Collection entries:
----------------

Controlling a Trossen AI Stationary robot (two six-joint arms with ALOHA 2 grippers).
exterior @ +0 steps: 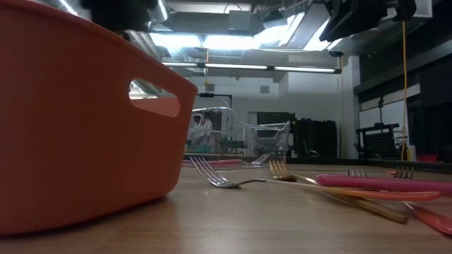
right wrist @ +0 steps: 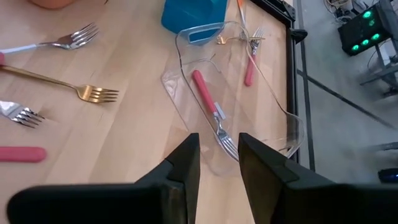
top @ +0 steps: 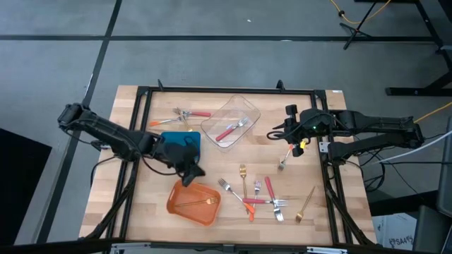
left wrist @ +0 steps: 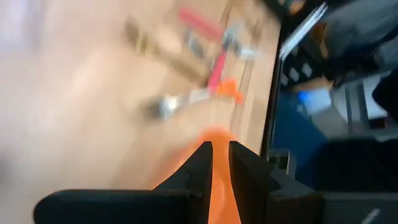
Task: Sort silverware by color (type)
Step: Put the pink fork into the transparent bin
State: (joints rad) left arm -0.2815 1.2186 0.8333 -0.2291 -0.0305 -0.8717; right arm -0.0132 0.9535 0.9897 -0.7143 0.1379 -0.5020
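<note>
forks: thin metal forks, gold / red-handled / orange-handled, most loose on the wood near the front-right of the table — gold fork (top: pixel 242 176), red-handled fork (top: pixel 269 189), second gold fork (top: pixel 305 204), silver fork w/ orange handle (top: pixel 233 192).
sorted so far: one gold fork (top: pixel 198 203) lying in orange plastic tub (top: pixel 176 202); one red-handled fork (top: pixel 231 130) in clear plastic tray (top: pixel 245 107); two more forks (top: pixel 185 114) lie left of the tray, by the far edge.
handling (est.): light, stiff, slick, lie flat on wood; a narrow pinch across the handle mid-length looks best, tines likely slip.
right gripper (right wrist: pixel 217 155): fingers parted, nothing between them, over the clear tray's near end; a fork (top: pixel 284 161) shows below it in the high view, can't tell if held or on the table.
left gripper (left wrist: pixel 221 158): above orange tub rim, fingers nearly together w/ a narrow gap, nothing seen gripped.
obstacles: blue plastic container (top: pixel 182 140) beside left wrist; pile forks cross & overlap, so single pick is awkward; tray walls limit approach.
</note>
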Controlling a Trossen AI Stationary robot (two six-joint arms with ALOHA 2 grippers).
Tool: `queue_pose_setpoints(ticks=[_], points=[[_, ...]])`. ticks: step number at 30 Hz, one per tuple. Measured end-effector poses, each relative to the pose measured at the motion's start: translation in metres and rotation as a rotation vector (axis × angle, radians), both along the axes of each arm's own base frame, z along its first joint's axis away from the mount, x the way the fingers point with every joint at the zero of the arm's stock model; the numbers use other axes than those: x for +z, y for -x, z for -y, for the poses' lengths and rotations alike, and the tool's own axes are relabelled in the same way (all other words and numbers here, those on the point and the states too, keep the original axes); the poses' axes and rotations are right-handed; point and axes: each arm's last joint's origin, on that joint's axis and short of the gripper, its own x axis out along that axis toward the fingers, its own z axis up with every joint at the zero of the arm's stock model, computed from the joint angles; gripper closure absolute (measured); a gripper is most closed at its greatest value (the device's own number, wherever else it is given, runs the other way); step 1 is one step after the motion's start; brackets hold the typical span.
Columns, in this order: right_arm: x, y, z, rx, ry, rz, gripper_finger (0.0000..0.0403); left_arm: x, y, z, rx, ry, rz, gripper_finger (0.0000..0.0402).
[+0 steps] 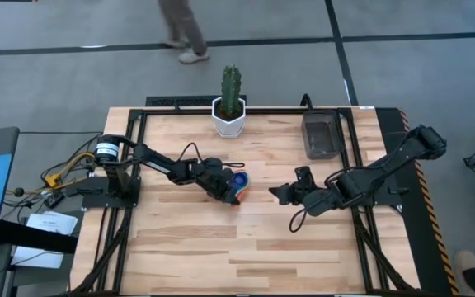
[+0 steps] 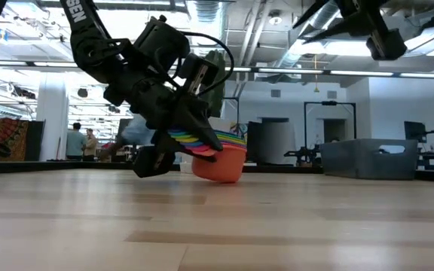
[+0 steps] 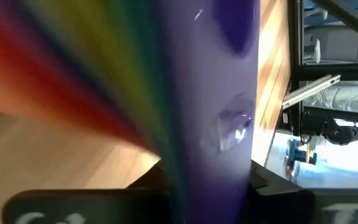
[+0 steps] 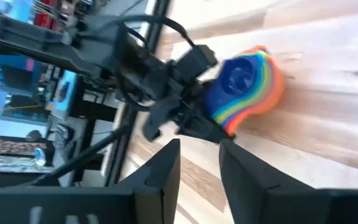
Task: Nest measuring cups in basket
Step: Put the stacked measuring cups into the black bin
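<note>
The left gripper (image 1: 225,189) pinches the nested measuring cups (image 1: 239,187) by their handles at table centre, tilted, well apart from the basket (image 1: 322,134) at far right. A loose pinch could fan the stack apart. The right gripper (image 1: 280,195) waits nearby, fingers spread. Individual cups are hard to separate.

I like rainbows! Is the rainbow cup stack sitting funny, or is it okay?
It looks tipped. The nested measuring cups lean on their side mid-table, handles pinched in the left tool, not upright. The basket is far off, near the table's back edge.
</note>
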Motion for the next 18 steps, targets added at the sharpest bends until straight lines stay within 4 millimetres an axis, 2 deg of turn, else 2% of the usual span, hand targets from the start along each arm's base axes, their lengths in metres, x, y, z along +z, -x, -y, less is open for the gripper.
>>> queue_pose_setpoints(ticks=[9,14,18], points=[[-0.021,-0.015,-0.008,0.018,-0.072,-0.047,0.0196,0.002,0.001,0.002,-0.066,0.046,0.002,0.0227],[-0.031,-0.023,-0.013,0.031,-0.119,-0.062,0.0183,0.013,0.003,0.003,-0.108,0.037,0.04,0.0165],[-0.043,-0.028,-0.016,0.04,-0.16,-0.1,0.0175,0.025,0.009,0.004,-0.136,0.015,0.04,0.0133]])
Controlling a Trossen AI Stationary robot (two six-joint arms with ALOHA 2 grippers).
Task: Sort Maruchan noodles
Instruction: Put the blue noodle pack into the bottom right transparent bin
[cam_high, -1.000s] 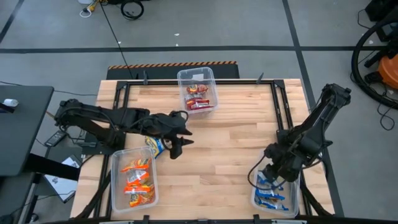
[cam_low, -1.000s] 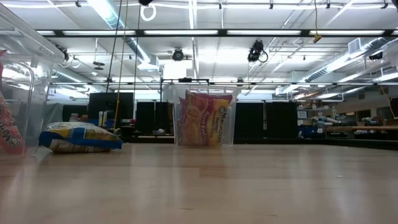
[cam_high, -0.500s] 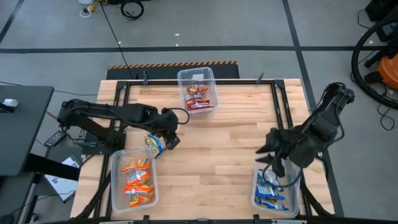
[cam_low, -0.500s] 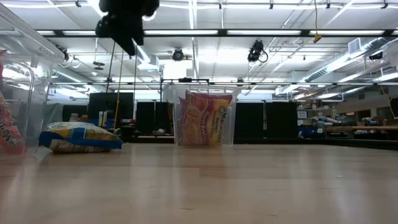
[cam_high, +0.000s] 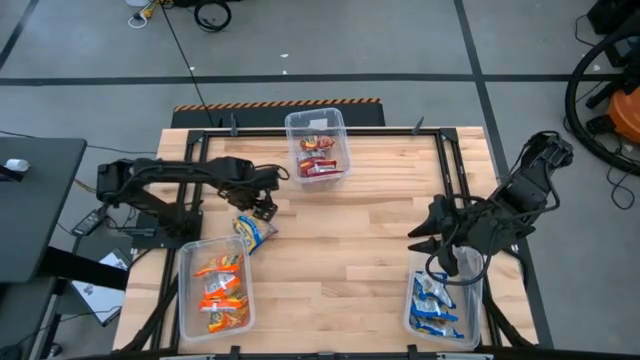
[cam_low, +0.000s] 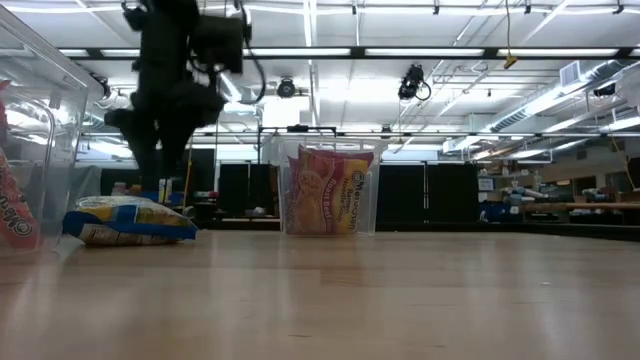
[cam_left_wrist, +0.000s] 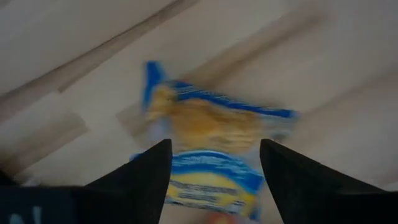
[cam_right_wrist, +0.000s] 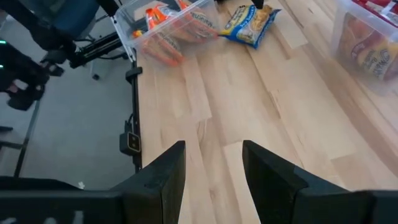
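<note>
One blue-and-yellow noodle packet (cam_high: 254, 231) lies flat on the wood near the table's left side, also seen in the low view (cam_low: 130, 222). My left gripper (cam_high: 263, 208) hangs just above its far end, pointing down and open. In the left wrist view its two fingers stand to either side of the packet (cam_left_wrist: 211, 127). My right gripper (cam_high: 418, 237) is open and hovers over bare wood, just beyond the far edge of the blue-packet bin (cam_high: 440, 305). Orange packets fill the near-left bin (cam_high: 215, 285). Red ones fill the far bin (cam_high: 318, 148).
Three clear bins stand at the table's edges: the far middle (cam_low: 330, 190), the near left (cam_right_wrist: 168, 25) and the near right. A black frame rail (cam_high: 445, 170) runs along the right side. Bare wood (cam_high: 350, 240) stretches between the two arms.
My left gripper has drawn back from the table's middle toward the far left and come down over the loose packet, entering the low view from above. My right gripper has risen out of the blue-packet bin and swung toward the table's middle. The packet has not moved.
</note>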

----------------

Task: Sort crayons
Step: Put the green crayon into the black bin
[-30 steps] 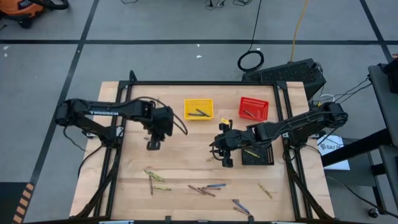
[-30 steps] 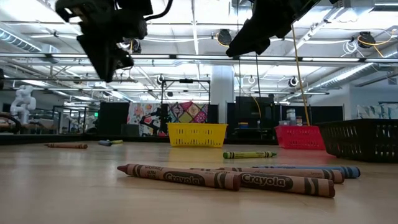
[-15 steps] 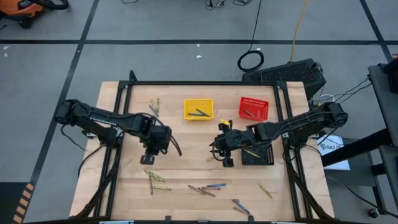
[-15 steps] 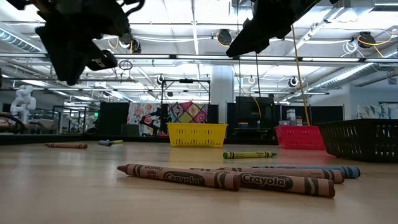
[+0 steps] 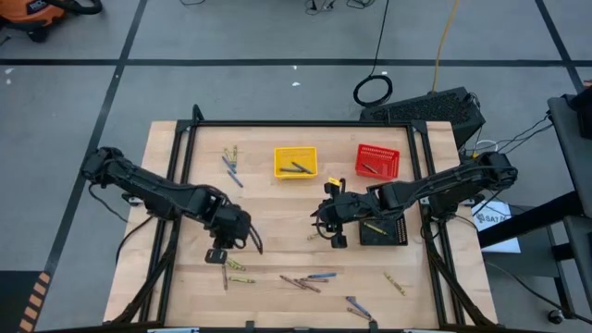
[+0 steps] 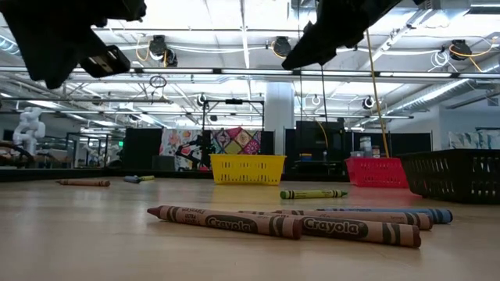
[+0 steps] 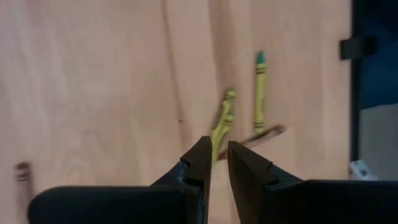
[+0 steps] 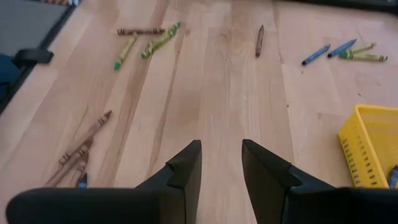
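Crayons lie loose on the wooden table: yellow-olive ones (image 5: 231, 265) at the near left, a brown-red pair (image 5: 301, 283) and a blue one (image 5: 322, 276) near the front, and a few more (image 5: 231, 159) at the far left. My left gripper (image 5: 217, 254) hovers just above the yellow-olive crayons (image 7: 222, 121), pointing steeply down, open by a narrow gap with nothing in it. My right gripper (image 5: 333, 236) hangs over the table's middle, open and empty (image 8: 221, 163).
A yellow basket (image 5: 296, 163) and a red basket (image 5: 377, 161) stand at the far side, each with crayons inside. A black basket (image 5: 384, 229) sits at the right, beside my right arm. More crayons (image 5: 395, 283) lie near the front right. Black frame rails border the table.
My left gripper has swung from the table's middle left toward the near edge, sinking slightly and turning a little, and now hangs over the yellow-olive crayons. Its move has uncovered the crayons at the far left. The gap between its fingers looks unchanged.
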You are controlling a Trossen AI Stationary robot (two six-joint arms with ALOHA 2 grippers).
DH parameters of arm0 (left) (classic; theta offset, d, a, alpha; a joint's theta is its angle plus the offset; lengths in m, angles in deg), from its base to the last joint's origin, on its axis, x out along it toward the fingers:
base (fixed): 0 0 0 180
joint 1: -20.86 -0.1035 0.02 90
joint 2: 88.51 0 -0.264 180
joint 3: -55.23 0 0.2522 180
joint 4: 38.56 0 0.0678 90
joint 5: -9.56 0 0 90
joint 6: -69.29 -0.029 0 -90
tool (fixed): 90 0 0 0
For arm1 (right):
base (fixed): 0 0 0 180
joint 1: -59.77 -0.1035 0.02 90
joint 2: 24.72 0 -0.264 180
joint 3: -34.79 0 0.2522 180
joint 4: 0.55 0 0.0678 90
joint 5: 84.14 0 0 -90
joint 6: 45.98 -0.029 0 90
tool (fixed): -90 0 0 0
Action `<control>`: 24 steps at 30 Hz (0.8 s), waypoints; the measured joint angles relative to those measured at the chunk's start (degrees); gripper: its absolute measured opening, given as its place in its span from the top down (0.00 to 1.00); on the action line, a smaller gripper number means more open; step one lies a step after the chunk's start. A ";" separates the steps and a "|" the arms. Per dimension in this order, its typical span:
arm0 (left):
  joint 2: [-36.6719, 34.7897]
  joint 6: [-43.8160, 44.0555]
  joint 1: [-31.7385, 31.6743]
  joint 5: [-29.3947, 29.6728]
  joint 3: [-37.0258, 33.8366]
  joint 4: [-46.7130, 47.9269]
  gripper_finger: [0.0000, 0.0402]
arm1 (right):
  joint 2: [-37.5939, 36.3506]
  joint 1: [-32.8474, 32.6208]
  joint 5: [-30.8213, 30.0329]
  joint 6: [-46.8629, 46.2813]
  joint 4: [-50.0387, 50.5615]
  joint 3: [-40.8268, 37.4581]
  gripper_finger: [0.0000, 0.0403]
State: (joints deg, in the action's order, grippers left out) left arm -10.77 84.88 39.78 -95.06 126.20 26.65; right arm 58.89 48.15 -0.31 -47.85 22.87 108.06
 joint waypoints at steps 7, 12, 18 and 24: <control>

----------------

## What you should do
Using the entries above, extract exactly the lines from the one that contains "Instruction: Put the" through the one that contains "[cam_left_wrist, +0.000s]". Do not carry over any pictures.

## Solution below
Instruction: Put the blue noodle pack into the bottom right transparent bin
[cam_high, -1.000s] 
[cam_low, -1.000s] 
[cam_high, -0.500s] 
[cam_low, -0.500s] 
[cam_high, +0.000s] 
[cam_low, +0.000s] 
[cam_left_wrist, +0.000s] 

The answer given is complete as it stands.